» **TASK TO COMPLETE**
Every line below containing the word "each" should be found and copied.

» **INFORMATION SUPPLIED**

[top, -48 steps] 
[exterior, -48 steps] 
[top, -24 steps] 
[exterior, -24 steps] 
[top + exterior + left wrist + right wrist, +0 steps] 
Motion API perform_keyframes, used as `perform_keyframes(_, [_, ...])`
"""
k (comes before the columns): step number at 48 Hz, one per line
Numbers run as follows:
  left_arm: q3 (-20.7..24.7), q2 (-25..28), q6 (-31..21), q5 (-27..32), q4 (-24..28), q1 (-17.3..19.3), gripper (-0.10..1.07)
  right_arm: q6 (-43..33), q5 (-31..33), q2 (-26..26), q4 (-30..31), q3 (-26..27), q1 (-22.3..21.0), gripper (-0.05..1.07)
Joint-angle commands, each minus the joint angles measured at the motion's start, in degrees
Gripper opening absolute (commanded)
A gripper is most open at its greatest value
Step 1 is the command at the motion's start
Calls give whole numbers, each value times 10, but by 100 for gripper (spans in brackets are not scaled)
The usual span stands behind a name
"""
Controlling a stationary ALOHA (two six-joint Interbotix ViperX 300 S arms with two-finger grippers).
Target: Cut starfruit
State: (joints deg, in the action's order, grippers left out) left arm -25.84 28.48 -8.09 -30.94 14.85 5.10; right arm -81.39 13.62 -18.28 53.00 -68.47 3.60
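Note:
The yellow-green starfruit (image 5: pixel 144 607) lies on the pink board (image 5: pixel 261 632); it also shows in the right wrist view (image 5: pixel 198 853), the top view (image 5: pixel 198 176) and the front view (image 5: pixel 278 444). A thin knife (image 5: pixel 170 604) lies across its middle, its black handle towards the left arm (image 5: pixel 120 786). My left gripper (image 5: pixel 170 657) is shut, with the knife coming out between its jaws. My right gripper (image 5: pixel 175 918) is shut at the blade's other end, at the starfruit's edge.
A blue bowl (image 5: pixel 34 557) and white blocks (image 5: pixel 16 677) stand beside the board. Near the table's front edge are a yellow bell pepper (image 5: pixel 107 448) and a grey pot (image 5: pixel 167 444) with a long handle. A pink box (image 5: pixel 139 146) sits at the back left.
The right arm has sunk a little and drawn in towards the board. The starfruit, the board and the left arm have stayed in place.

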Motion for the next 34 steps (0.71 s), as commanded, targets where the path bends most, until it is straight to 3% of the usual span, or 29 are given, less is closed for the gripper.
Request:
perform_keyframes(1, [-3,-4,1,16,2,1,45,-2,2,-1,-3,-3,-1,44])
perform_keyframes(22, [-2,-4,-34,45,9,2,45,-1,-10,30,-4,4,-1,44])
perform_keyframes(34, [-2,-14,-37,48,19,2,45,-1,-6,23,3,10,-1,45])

» **SOLUTION BELOW**
Joint-angle commands, each minus the joint angles measured at the motion's start, in degrees
Calls give whole numbers, each value times 10, but by 100 for gripper (spans in brackets are not scaled)

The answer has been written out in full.